Very cool! Could you share the key difference between this and the previous pg_a...

retakeming · on May 13, 2024

Whereas pg_analytics stores the data in Postgres block storage, pg_lakehouse does not use Postgres storage at all.

This makes it a much simpler (and in our opinion, more elegant) extension. We learned that many of our users already stored their Parquet files in S3, so it made sense to connect directly to S3 rather than asking them to ingest those Parquet files into Postgres.

It also accelerates the path to production readiness, since we're not touching Postgres internals (no need to mess with Postgres MVCC, write ahead logs, transactions, etc.)

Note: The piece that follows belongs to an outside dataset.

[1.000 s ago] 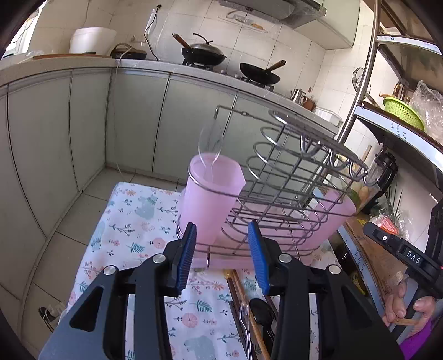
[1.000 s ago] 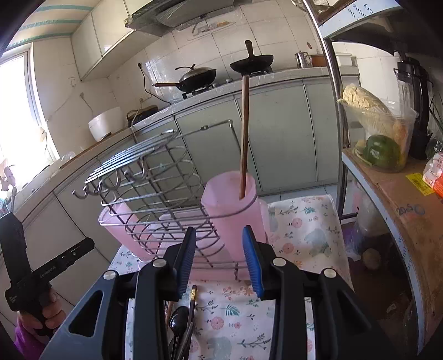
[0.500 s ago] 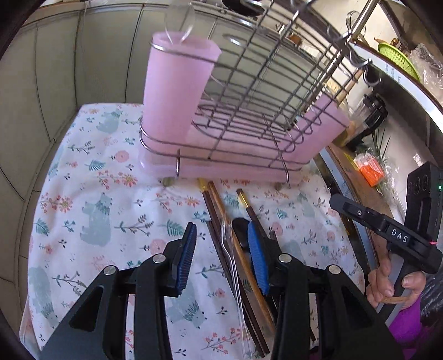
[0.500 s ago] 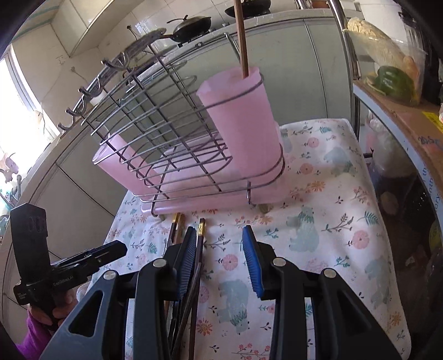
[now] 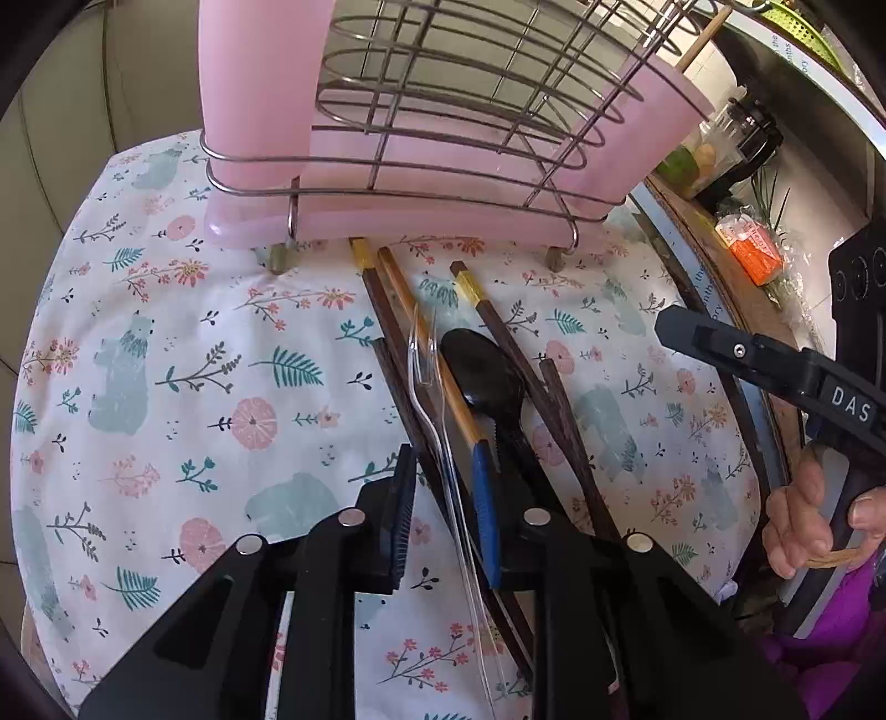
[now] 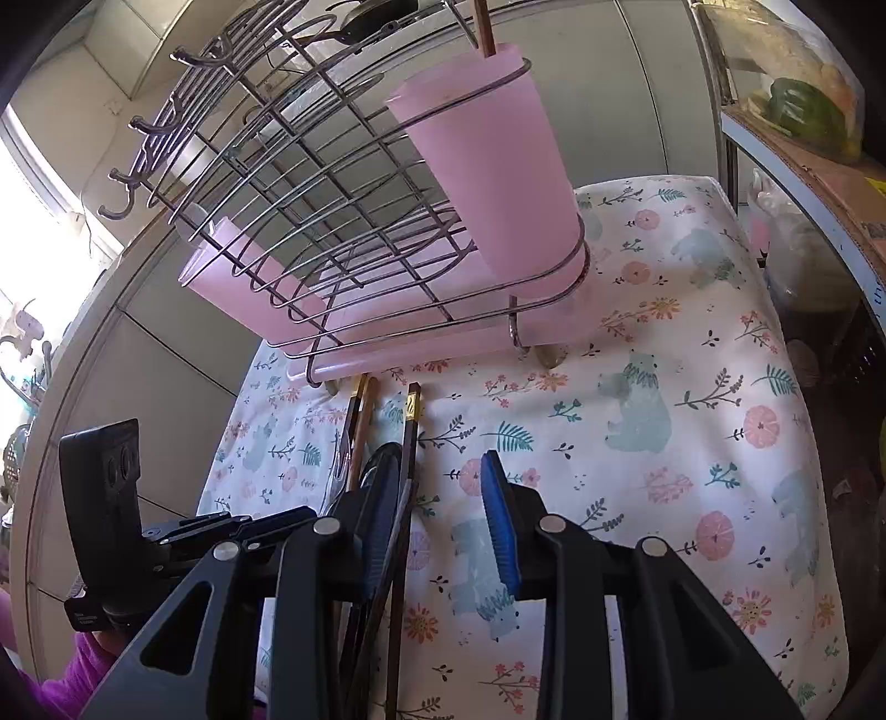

nitinreddy88 · on May 14, 2024

If users are already having datalake kind of system which is generating parquet files, the use case to use Postgres to query the data itself is questionable. I think having Postgres way of doing things should be prioritised if you want to keep your product in unique position.

epsilonic · on May 14, 2024

Can you elaborate on what you mean by the "Postgres way of doing things"? Also, what is wrong with using Postgres to query data in external object stores? It is a common occurrence for businesses to store parquet artefacts in object storage, and querying them is often desirable.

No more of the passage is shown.